The FASTER project Run-Time System Manager offloads programmers from low-level operations by performing task placement, scheduling, and dynamic FPGA reconfiguration. It also manages device fragmentation, configuration caching, pre-fetching and reuse, bitstream compression, and optimizes the system thermal and power footprints. We propose a micro-reconfiguration aware, configuration content agnostic ISA interface and a technology independent Task Configuration Microcode format targeting Maxeler Data Flow computers and Xilinx XUPV5 platforms. We achieve improved resource utilization with negligible performance overhead. Up to 4Gbps for DMA transfers, and up to 3Gbps for FPGA reconfiguration on Xilinx Virtex-5/6 devices is achieved.

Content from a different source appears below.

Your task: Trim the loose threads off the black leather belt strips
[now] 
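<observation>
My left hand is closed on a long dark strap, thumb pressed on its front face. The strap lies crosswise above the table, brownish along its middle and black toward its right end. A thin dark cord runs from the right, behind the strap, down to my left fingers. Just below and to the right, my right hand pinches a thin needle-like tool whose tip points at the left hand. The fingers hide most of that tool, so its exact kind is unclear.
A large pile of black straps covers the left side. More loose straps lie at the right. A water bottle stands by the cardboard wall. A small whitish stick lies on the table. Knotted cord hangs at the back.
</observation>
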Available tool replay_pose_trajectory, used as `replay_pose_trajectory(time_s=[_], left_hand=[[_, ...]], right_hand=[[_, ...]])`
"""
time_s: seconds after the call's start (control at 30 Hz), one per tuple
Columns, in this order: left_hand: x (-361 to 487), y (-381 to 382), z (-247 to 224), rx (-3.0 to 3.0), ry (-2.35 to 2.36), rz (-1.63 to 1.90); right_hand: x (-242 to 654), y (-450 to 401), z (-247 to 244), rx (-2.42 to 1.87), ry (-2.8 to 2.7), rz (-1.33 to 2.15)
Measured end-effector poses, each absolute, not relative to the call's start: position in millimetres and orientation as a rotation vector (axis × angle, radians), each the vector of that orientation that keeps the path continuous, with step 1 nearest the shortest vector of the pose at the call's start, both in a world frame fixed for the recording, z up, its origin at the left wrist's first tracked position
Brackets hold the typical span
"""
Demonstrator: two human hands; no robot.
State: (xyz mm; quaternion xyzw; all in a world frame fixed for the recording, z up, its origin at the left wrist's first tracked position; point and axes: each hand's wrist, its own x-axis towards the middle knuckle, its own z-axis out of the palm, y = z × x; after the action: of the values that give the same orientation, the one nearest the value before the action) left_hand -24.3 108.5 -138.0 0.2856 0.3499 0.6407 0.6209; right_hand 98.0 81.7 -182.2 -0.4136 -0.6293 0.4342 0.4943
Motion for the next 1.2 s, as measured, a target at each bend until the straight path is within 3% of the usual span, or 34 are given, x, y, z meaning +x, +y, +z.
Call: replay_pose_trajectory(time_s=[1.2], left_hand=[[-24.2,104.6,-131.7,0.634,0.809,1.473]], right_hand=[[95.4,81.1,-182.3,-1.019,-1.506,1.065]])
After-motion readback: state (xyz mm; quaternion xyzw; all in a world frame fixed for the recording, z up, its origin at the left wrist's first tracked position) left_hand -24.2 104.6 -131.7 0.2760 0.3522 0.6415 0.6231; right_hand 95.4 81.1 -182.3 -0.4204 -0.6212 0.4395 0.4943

During the last few years, there is an increasing interest in mixing software and hardware to serve efficiently different applications. This is due to the heterogeneity characterizing the tasks of an application which require the presence of resources from both worlds, software and hardware. Controlling effectively these resources through an integrated tool flow is a challenging problem and towards this direction only a few efforts exist. In fact, a framework that seamlessly exploits both resources of a platform for executing efficiently an application has not yet come into existence. Moreover, reconfigurable computing often incorporated in such platforms due to its high flexibility and customization, has not yet taken off due to the lack of exploiting its full capabilities. Thus, the capability of reconfigurable devices such as Field Programmable Gate Arrays (FPGAs) to be dynamically reconfigured, i.e. reprogramming part of the chip while other parts of the same chip remain functional, has not yet taken off even in small-scale basis. The inherent difficulty in using the tools to control this technology has kept it back from being adopted by academia and industry alike. The FASTER (Facilitating Analysis and Synthesis Technologies for Effective Reconfiguration) project aims at introducing a design methodology and a tool flow that will enable designers to implement effectively and easily a system specification on a platform combining software and reconfigurable resources. The FASTER framework accepts as input a high-level description of the application and the architectural details of the target platform, and through certain steps it can enable the full use of the capabilities of the platform, while at the same time it should be flexible enough so as to balance efficiently performance, power and area. One of the main novelties is the incorporation of partial reconfiguration as an explicit design concept at an early stage of the design flow. We target different applications from the embedded, desktop and high-performance computing domains. In all cases we will demonstrate the effectiveness of the proposed framework in exploiting the inherent parallelism of applications and enabling the runtime adaptation of the platforms to the changing needs of the applications.